Microfinance — getting rid of the loan sharks


The financial meltdown during 2007-9 is hardly likely to go down in history as one of the finance industry’s finest moments. However, it’s had some surprisingly positive evolutionary effects on the finance market. Borrowers have had to navigate a hostile environment full of loan sharks and let’s politely say “dubious” credit options. Some borrowers effectively opted out of conventional finance, took cash loans to cover short term situations, and went looking for answers.
The rise of a cultural change in finance

Confronted with a desperate need for credit and an economic situation which was as bad as 1929, businesses needed answers. Big Finance had practically destroyed global credit, single-handedly. Worse, it was also pulling the plug on lending. A culture which had been pretty brazen about the “status value” of loans was suddenly bean counting, furiously trying to show positives in an almost entirely negative situation.

More worryingly for businesses, this sudden attack of uncharacteristic conscientiousness was reducing the number of loans while raising the degree of difficulty in getting loans. Perhaps not the ideal business environment.

Alternative sources of loans included some rather iffy possibilities:

  • Finding credit providers out of thin air, when most of the big lenders were acting like endangered species.
  • Taking out bigger loans, which was all the mainstream lenders seemed to be interested in, in what was definitely a seller’s market. Not good business, and likely to be extremely expensive.
  • Borrowing from actual loan sharks, at very high rates of interest, and on unfavorable, often onerous, terms.

In the US, the credit situation was truly critical for many businesses. Some were literally paying salaries with credit cards. Others were watching their capital dissolve before their eyes.
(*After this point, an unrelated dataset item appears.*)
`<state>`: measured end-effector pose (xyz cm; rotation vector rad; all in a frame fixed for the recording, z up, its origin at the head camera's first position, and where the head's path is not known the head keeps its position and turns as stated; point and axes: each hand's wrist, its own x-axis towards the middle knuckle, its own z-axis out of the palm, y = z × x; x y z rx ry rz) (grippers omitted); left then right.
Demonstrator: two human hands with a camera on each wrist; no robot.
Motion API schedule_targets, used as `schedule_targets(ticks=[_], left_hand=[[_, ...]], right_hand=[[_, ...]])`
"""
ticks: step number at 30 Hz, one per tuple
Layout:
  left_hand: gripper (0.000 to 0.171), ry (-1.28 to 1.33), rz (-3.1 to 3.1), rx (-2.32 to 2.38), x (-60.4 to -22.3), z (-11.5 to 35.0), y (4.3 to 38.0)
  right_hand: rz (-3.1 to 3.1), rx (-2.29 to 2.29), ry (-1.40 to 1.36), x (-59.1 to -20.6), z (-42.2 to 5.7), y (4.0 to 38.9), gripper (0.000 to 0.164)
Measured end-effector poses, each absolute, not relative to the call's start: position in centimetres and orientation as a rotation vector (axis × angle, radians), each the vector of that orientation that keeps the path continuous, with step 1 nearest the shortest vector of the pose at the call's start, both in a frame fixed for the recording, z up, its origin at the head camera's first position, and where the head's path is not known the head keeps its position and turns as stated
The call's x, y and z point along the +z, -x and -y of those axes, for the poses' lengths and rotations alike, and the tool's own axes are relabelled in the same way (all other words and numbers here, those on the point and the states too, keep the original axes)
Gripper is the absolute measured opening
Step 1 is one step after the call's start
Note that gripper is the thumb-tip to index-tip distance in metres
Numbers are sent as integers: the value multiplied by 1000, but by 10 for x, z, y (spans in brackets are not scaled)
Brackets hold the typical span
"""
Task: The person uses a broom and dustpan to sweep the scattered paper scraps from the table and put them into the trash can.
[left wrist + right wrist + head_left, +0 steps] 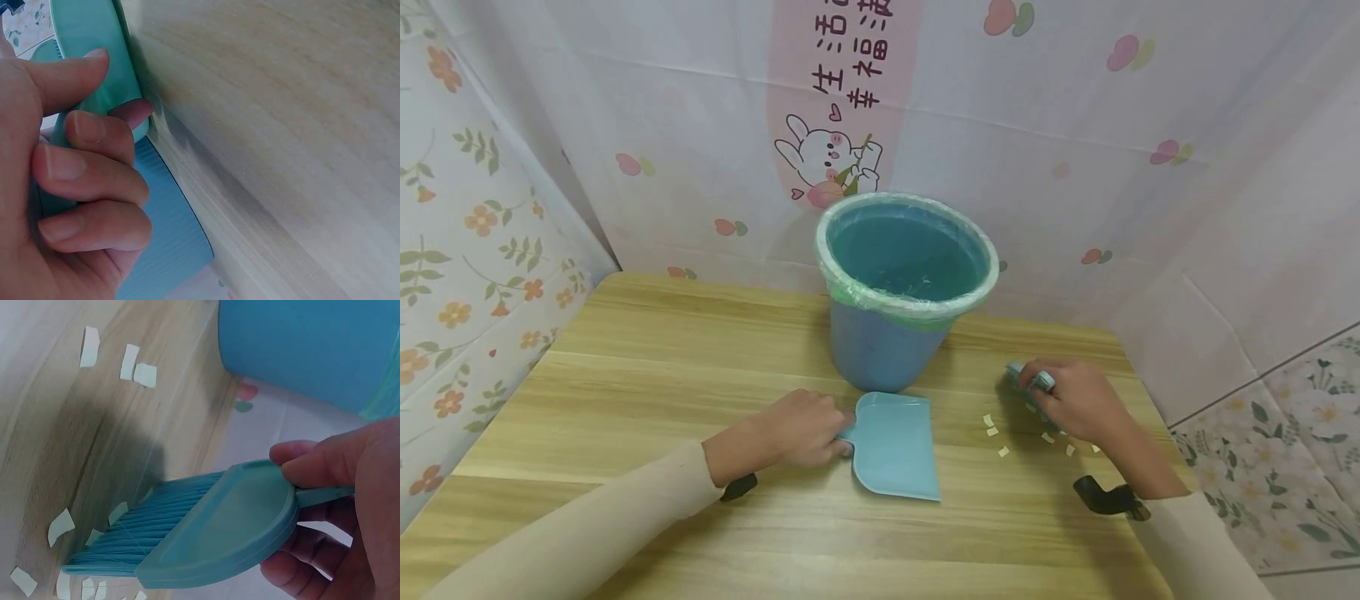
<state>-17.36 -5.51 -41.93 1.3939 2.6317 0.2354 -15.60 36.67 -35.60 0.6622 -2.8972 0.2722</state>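
My left hand (801, 427) grips the handle of a light blue dustpan (895, 446), which lies on the wooden table with its straight edge facing right. In the left wrist view, curled fingers (94, 172) wrap the handle by the dustpan's green-blue back (103, 37). Over at the right, my right hand (1078, 400) holds a small teal hand brush (219, 525) by its handle. Its bristles (156, 519) point down at the tabletop among scattered pale paper scraps (60, 527). Several more scraps (992, 432) lie between brush and dustpan.
A blue bin (880, 346) with a clear bag folded over its rim stands at the back of the table (715, 333), just behind the dustpan. Printed curtains (685, 125) hang along the back and sides. A black wrist mount (1105, 497) sits on the right forearm.
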Motion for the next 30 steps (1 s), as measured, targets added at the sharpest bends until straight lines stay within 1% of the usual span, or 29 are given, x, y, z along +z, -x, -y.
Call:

Enter microfinance, exit loan sharks

Businesses didn’t like, or trust, the lending environment. They didn’t want to carry oversized debt on their books. They were also infuriated at the fact that they, as good credit risks, were apparently being penalized for the many failings of the finance sector.

This utterly unacceptable situation had created the perfect market for microfinance. Microfinance in its modern form is actually a sort of “best practice manual” for both borrowers and lenders. This form of lending is all practical, based on realistic parameters.

Microfinance is extremely efficient, and cost-effective. Risks are avoided from the outset. Only foolish people lend in a way that creates problems for borrowers, and microfinance is designed to avoid risk. Micro enterprises didn’t take long to join the dots and start using the microfinance option in preference to the banks and loan sharks.

Ironically, loan sharks, by definition, were utterly uncompetitive against microfinance. Their rates were as bad as the banks or worse, and they were equally clueless on the subject of actual borrowing needs and issues. Poetic justice, in many ways. The other great instance of overdue justice was that Big Finance had effectively shut itself out of a big new booming market, based on its own myopic policies.

Microfinance started as a trickle of liquidity which is rapidly becoming an ocean. The finance markets will never be the same again.